__THE TASK__
Reproduce all of the data exactly, with no line skipped.

◇ ◇ ◇ ◇ ◇ ◇ ◇

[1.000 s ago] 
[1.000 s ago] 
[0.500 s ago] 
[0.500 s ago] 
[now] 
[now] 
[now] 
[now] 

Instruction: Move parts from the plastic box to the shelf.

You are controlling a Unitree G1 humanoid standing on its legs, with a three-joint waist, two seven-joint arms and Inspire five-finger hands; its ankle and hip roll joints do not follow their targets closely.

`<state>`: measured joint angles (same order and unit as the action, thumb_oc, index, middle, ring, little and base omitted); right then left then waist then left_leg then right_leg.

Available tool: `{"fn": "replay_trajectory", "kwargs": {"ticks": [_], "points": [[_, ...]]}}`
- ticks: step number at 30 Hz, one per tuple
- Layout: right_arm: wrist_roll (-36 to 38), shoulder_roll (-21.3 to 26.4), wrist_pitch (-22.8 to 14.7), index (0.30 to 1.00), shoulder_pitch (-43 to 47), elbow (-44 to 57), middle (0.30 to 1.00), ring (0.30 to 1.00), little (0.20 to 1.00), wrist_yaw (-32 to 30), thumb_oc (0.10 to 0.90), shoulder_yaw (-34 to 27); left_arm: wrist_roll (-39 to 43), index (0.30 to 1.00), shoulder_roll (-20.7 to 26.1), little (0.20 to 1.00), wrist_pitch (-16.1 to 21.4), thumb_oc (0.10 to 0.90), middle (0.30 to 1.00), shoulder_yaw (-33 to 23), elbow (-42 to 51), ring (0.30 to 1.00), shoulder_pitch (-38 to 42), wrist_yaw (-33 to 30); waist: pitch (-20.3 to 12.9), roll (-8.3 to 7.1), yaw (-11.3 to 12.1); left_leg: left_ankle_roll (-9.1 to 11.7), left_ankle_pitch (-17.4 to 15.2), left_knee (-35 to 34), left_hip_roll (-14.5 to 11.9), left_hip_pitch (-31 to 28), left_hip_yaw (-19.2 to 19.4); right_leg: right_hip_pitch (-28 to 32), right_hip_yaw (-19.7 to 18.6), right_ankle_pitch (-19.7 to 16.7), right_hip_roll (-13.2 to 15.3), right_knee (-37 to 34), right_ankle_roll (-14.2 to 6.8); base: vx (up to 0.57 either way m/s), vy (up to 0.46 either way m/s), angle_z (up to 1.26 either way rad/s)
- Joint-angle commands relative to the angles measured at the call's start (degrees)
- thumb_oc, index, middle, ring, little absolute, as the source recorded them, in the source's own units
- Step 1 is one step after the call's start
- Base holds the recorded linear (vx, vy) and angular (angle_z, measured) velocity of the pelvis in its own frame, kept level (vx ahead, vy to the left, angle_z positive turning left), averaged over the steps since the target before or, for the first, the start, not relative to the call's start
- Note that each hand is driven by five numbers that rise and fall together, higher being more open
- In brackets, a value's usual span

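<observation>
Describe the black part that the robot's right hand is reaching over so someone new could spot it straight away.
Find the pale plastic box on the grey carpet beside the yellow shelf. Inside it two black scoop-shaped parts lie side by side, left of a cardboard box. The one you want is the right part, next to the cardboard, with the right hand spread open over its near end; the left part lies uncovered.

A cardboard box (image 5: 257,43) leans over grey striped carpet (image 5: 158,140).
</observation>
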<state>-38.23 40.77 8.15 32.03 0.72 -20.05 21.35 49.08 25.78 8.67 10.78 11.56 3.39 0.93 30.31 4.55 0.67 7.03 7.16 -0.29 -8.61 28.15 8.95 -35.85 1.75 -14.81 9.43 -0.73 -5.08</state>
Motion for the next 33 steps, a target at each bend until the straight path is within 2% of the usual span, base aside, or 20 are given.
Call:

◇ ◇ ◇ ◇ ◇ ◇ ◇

__ANSWER SECTION__
[1.000 s ago] 
[1.000 s ago] 
[0.500 s ago] 
[0.500 s ago] 
[now] 
[now] 
[now] 
[now] 

Instruction: Move parts from the plastic box to the shelf.

You are controlling a Unitree G1 humanoid standing on its legs, with a three-joint waist, two seven-joint arms and Inspire five-finger hands; its ankle and hip roll joints do not follow their targets closely.

`<state>`: measured joint angles (same order and unit as the action, thumb_oc, index, middle, ring, little and base omitted); right then left then waist then left_leg then right_leg.

Available tool: `{"fn": "replay_trajectory", "kwargs": {"ticks": [_], "points": [[_, ...]]}}`
- ticks: step number at 30 Hz, one per tuple
- Layout: right_arm: wrist_roll (-36 to 38), shoulder_roll (-21.3 to 26.4), wrist_pitch (-22.8 to 14.7), index (0.30 to 1.00), shoulder_pitch (-43 to 47), elbow (-44 to 57), middle (0.30 to 1.00), ring (0.30 to 1.00), little (0.20 to 1.00), wrist_yaw (-32 to 30), thumb_oc (0.10 to 0.90), shoulder_yaw (-34 to 27); left_arm: wrist_roll (-39 to 43), index (0.30 to 1.00), shoulder_roll (-20.7 to 26.1), little (0.20 to 1.00), wrist_pitch (-16.1 to 21.4), thumb_oc (0.10 to 0.90), middle (0.30 to 1.00), shoulder_yaw (-33 to 23), elbow (-42 to 51), ring (0.30 to 1.00), shoulder_pitch (-38 to 42), wrist_yaw (-33 to 30); waist: pitch (-20.3 to 12.9), roll (-8.3 to 7.1), yaw (-11.3 to 12.1); left_leg: left_ankle_roll (-9.1 to 11.7), left_ankle_pitch (-17.4 to 15.2), left_knee (-35 to 34), left_hip_roll (-14.5 to 11.9), left_hip_pitch (-31 to 28), left_hip_yaw (-19.2 to 19.4); right_leg: right_hip_pitch (-28 to 32), right_hip_yaw (-19.7 to 18.6), right_ankle_pitch (-19.7 to 16.7), right_hip_roll (-13.2 to 15.3), right_knee (-37 to 34), right_ankle_roll (-14.2 to 6.8); base: vx (up to 0.57 either way m/s), vy (up to 0.46 either way m/s), angle_z (up to 1.26 either way rad/s)
- Joint-angle commands relative to the angles measured at the call's start (degrees)
- thumb_oc, index, middle, ring, little absolute, as the source recorded them, in the source's own units
- Step 1 is one step after the call's start
- Base holds the recorded linear (vx, vy) and angular (angle_z, measured) velocity of the pelvis in its own frame, kept level (vx ahead, vy to the left, angle_z positive turning left), averaged over the steps since the target before or, for the first, the start, not relative to the call's start
- Note that each hand is driven by five numbers that rise and fall together, higher being more open
- In brackets, a value's usual span

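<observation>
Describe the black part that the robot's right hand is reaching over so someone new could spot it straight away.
Find the pale plastic box on the grey carpet beside the yellow shelf. Inside it two black scoop-shaped parts lie side by side, left of a cardboard box. The one you want is the right part, next to the cardboard, with the right hand spread open over its near end; the left part lies uncovered.

A cardboard box (image 5: 257,43) leans over grey striped carpet (image 5: 158,140).
</observation>
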<state>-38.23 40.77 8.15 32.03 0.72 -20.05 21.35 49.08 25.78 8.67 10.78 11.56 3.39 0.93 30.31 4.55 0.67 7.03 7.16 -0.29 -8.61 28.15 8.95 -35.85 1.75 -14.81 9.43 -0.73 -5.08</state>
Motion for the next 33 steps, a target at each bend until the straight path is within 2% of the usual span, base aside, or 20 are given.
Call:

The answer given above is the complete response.